Washington - Europe could suffer an Arctic freeze within 10 years due to the rise in greenhouse gases, according to a report …

Washington - Europe could suffer an Arctic freeze within 10 years due to the rise in greenhouse gases, according to a report in Science magazine published just days ahead of the Kyoto world summit on climate change.

Global warming could unleash a sequence of events that would eliminate factors which keep Europe's climate temperate, Dr Wallace Broecker, of Columbia University's Lamont Doherty Earth Observatory, writes. Winter temperatures in Europe could fall by up to 11 degrees Celsius and Dublin would be as cold as Spitzbergen, the Norwegian islands 1,000 km north of the Arctic circle, he writes.

A 10-day conference opens in Kyoto, Japan, on Sunday to establish goals for reducing greenhouse gas emissions. One effect of global warming would be to disrupt ocean current flows, heading off the Gulf Stream. "Without the Gulf Stream, nothing would temper the Arctic air, and Europe would enter a deep freeze," Dr Broecker says.

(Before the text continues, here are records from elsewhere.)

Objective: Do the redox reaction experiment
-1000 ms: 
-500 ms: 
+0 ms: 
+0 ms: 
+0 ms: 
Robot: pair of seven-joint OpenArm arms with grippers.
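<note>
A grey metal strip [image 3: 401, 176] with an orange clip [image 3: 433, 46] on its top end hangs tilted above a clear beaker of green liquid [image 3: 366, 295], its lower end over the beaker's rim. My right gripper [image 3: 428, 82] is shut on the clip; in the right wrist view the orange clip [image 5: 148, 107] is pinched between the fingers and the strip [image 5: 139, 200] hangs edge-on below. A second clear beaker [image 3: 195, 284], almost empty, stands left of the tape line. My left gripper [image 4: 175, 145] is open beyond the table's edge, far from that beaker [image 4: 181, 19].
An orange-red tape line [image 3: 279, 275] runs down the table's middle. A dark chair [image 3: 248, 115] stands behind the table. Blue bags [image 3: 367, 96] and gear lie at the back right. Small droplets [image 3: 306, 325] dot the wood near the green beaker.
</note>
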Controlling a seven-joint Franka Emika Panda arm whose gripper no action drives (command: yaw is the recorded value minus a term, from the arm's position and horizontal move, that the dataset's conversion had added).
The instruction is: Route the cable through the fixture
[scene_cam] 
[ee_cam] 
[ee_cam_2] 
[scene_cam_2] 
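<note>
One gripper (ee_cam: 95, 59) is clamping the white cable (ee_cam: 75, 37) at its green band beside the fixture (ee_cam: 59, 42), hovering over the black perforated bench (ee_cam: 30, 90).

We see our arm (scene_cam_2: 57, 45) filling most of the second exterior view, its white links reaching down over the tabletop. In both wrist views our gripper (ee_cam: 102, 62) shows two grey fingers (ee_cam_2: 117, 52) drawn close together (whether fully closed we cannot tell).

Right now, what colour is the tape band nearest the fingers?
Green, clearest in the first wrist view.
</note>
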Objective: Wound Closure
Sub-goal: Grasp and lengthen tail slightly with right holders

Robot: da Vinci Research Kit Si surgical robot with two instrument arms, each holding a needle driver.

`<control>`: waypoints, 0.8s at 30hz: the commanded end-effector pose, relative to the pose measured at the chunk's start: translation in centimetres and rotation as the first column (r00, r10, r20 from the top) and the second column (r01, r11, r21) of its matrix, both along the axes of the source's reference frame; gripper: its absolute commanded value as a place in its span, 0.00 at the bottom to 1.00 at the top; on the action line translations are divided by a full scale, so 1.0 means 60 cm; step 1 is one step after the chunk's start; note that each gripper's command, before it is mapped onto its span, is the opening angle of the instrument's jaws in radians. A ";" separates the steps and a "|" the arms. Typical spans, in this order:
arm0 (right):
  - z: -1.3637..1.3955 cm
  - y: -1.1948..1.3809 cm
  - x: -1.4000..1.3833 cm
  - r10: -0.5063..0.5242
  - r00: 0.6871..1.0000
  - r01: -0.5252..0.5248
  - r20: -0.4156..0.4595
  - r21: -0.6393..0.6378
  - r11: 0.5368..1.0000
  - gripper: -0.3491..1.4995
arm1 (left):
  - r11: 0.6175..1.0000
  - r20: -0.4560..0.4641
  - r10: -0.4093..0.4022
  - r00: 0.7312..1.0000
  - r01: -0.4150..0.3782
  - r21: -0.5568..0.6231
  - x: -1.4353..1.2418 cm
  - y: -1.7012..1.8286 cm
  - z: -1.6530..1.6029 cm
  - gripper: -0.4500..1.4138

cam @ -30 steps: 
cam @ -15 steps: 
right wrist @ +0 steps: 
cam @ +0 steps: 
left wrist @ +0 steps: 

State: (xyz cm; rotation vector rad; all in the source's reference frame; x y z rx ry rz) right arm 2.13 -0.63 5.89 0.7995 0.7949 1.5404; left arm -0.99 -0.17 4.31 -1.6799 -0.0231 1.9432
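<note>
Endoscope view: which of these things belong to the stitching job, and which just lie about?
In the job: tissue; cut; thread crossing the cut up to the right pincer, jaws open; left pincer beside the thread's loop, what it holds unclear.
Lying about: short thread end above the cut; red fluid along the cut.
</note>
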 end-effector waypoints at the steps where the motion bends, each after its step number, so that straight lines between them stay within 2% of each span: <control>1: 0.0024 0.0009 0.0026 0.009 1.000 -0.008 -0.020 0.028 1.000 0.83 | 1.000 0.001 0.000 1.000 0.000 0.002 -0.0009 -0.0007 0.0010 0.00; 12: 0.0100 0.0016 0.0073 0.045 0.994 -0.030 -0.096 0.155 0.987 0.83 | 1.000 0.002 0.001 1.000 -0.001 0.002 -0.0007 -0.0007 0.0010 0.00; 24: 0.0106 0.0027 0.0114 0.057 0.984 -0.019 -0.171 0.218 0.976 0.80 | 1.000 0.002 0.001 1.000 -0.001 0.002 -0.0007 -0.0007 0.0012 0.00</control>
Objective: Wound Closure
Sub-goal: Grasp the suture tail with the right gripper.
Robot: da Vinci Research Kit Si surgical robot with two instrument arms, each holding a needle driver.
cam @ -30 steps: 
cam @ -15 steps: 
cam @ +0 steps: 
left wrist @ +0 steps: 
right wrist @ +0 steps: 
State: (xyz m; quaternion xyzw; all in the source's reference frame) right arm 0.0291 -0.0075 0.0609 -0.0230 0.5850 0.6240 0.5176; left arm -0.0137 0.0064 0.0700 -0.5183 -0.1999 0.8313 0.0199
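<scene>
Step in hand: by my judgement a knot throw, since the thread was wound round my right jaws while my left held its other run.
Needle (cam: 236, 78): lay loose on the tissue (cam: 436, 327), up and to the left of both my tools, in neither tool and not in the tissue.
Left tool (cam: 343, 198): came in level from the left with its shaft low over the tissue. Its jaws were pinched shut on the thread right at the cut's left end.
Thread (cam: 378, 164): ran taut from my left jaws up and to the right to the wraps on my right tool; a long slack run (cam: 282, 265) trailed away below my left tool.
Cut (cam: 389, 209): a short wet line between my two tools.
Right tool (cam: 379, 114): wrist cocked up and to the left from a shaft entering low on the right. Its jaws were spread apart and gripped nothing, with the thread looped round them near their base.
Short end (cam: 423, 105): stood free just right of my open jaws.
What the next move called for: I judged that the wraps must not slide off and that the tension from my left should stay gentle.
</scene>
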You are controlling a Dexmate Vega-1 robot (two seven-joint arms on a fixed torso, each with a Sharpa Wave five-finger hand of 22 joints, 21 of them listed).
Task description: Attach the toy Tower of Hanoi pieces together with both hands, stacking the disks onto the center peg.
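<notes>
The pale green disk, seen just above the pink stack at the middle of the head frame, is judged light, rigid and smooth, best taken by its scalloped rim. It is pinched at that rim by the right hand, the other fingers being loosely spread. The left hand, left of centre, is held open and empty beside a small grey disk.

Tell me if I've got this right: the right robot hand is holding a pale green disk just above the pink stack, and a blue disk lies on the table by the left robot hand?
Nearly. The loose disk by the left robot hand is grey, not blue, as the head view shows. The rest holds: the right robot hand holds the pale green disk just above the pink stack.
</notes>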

Meanwhile yesterday, the British Meteorological Office said the earth's temperature is this year set to reach its highest level since records began, continuing a warming trend that began in the 1970s. The average temperature of the earth this year will be about 0.43 degrees Celsius warmer than the 1960-1991 average, the office said. A spokesman said that average was "around 14.5 degrees Celsius".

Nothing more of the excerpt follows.